Fuck yer povvy weans!

The government have taken yet more measures to ConDem (geddit?!) the nation’s children to a life of poverty and misery.

Funding for Bookstart, which provides a free pack of books to every baby in the UK in order to “inspire, stimulate and create a love of reading that will give children a flying start in life”, is to be completely axed.

The organisation provides free books for children from the age of nine months until their first term of high school.

They began as a pilot project in 1992 but were awarded government funding in 2004 to become universal.  Despite having previously offered to take a 20% funding cut, Bookstart were recently  told they were to lose 100% of their £13m-a-year government grant, meaning the free books will end when the current contract does, in April.

Viv Bird, Chief Executive of Bookstart described being “astounded and appalled” on hearing the decision, saying:

“There was no dialogue. It was completely devastating.”

However, in the 10 days since the decision was announced, there have been messages of support and protest from a number of famous writers, including the Poet Laureate, Carol Ann Duffy, who said:

Support for Bookstart is support for the dreams and imaginations and futures of British children. To withdraw that support is to behave like Scrooge at his worst. Here’s hoping the powers-that-be see the light in tiime, as he did.

Duffy’s sentiments were echoed by previous Poet Laureate, Andrew Motion:

The decision to scrap Bookstart is an act of gross cultural vandalism. For the last 20-odd years the scheme has successfully introduced an enormous number of young people to both the pleasure and the necessity of reading and has been of tremendous benefit in the drive towards literacy. Very well organised, and very well run by Booktrust, it has become a national institution, and the envy of the world.The savings made by its abolition will be negligible; the damage done will be immense.
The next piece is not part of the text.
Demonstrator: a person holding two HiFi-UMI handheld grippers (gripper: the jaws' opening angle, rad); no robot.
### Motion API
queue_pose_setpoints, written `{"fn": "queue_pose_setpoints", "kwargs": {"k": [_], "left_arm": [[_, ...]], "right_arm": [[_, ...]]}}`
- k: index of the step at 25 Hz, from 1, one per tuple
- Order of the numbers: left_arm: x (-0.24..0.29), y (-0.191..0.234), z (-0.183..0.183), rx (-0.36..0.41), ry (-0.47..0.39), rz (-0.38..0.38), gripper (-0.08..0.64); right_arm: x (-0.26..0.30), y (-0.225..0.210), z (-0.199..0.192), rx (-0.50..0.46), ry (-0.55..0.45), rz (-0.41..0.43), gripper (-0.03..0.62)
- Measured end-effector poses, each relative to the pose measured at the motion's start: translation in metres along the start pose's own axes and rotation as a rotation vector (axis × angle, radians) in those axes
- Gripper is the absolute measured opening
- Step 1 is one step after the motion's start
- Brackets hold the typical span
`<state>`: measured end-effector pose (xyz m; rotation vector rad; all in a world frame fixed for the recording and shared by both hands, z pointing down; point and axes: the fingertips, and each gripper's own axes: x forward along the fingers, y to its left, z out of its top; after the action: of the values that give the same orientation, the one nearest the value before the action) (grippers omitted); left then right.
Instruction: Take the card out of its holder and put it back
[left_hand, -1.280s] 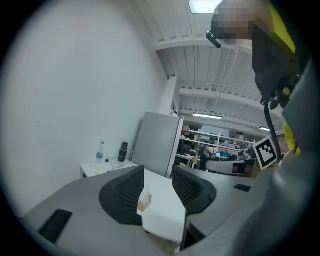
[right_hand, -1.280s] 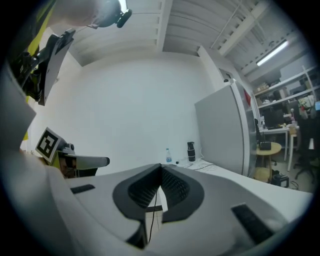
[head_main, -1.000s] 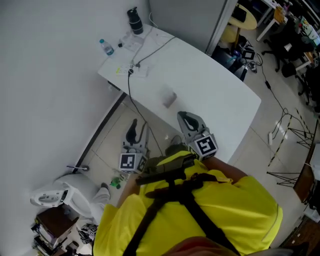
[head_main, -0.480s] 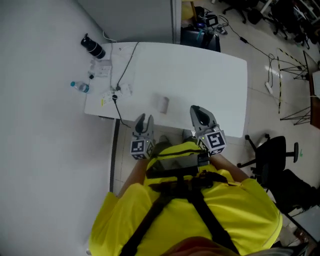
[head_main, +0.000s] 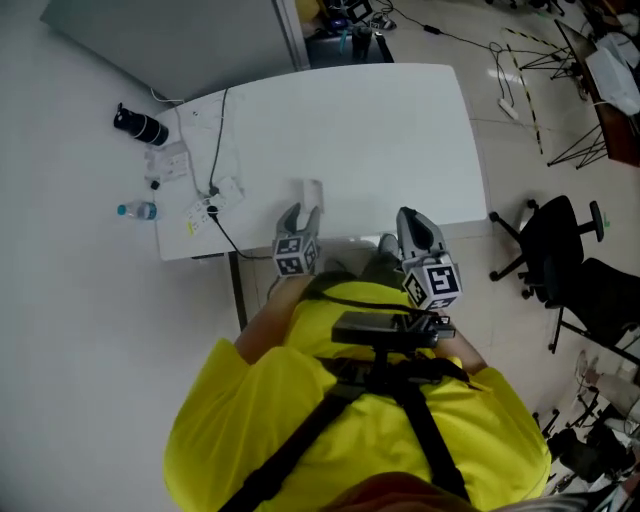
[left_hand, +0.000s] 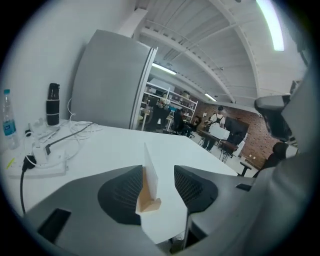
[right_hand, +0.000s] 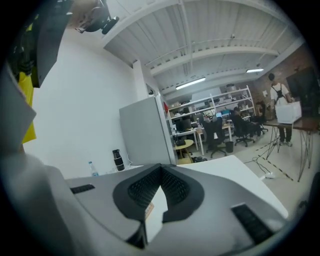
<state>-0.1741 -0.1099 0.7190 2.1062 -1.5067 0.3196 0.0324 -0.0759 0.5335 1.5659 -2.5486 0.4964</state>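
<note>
Left tool (head_main: 297, 218), jaws opening, straddles the upright card (left_hand: 150, 170) in its holder (left_hand: 148, 204) by the worktop's (head_main: 380, 120) near edge, pads clear. Removal seems about to start: close on the card, lift straight. Right tool (head_main: 411, 220) is closed, empty.

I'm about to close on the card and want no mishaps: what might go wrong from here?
The card stands nearer one pad of the left tool, whose jaws are opening around it; closing off-centre may tip the small wooden holder. The holder sits near the front edge of the table, so a nudge might push it off. The right tool is shut and off to the side, steadying nothing.
</note>
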Motion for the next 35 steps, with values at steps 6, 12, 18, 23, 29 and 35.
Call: {"fn": "queue_pose_setpoints", "kwargs": {"k": [6,12,18,23,29,35], "left_arm": [[0.025,0.011,-0.003,0.060,0.015,0.062,0.089],[0.029,0.016,0.003,0.050,-0.019,0.162,0.016],[0.016,0.011,0.014,0.054,-0.052,0.198,0.012],[-0.007,0.005,0.049,0.054,-0.110,0.190,0.012],[-0.061,-0.019,0.130,0.087,-0.240,0.128,0.012],[-0.136,-0.059,0.238,0.144,-0.489,0.025,0.012]], "right_arm": [[-0.027,-0.004,-0.007,-0.004,0.033,-0.039,0.002],[-0.035,-0.002,0.007,-0.036,0.012,-0.046,0.002],[-0.039,-0.006,0.006,-0.050,0.015,-0.025,0.002],[-0.029,-0.013,0.012,-0.042,-0.011,-0.022,0.002],[-0.013,-0.013,0.026,-0.037,-0.053,-0.005,0.002],[0.000,-0.010,0.039,-0.043,-0.080,0.010,0.002]]}}
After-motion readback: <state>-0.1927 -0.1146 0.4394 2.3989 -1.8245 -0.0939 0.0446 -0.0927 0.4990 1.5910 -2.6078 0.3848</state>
Renowned author Ian McEwan joined the chorus of support for Bookstart, saying:

I’m appalled to hear that Bookstart is for the chop and I’m counting on Michael Gove to reconsider. This modestly funded, truly civilised scheme has brought to millions of kids benefits far beyond the calculations of politicians. Who knows what seeds have been planted in young minds? It’s by initiatives like this that we hope to measure ourselves as a mature and thoughtful society. A U-turn on this would be an honourable choice.

But it’s Philip Pullman who spoke about Bookstart most beautifully:

It’s like seeing someone smashing aside a butterfly with the back of their hand: wanton destruction. Sheer stupid vandalism, like smashing champagne bottles as a drunken undergraduate. It doesn’t matter: someone else will clear it up. Well, if you miss the first years of a child’s development, nothing can clear it up. It’s gone. It won’t happen. A whole generation will lose out.
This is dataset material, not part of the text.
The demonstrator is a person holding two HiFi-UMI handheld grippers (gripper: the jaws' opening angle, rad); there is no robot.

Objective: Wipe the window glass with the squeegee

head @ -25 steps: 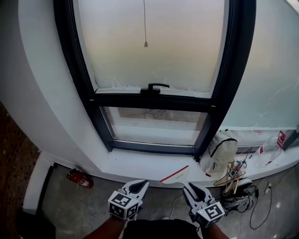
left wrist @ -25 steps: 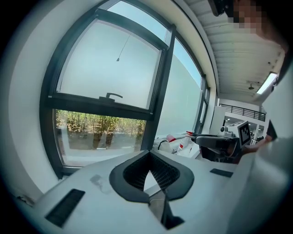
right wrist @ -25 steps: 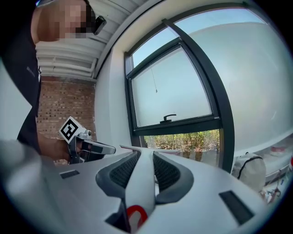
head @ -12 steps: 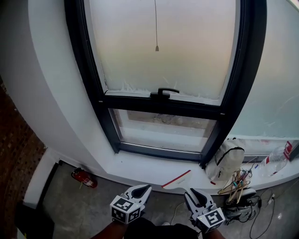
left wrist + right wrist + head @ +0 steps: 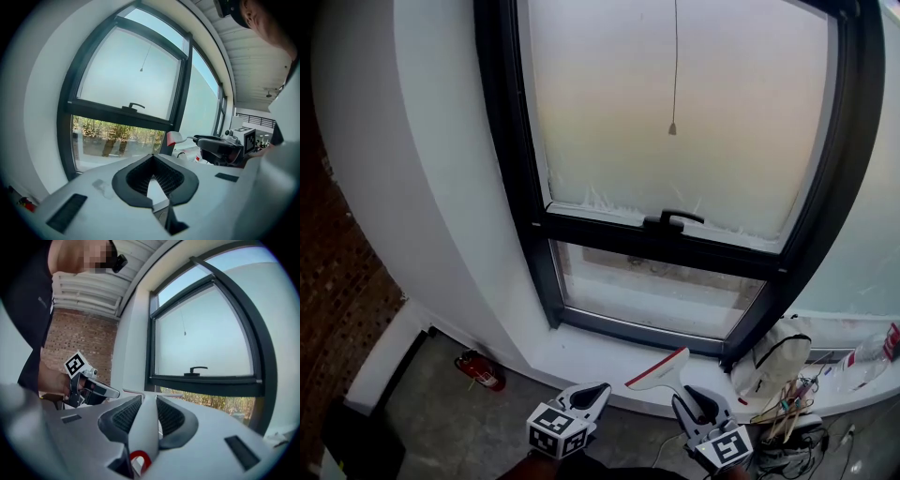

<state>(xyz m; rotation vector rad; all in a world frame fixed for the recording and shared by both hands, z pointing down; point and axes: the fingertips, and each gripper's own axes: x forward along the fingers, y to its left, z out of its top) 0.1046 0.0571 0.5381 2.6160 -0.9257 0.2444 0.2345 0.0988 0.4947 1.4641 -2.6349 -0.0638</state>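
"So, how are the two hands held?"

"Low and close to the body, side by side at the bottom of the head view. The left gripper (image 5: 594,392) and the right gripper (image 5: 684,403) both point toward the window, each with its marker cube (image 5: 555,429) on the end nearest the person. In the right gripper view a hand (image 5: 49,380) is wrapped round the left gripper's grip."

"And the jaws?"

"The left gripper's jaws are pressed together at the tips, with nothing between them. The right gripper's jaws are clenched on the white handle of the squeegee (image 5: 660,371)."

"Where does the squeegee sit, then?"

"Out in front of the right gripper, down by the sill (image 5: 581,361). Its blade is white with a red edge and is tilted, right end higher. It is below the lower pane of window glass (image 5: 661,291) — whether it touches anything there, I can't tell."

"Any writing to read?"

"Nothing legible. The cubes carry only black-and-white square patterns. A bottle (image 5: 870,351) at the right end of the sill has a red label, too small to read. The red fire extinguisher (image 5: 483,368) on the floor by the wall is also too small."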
Bookstart is one of the most imaginative and generous schemes ever conceived. To put a gift of books into the hands of newborn children and their parents is to help open the door into the great treasury of reading, which is the inheritance of every one of us, and the only road to improvement and development and intellectual delight in every field of life.

Without access to literature, how can we be surprised when literacy levels are so low? In a world where many children start high school barely able to read and a child’s horror and confusion at receiving books for Christmas becomes an internet meme, we need a government that will encourage and nurture children, not abolish their chances in life to save a few pennies.

1 Comment

  1. CelticEwan says:

    I had heard vaugly about this Bookstart axing but hadn’t followed the story in detail, so I’m glad to have read this post. Philip Pullman makes a very important point that has been backed up by research: that a child’s early years are absolutely crucial for their development, and if they don’t gain certain basic skills (including curiosity about the world, and an interest in reading/learning) then their whole development as a human being for the rest of their life can be circumscribed. For a more instrumental point of view, they also lack the basic communication and other skills to allow them to get a job, so can be CONDEMned to future unemployment by their early years in school.

    Access to books and an interest in reading is so important not just for the skills, but for the way it can stimulate imagination and interest. The rich experience of reading cannot be measured in pounds ‘saved’ to pay for a crisis in capitalism. Such moves by the CONDEMs show a disregard for the right of all children to develop themselves and reach their potential as human beings.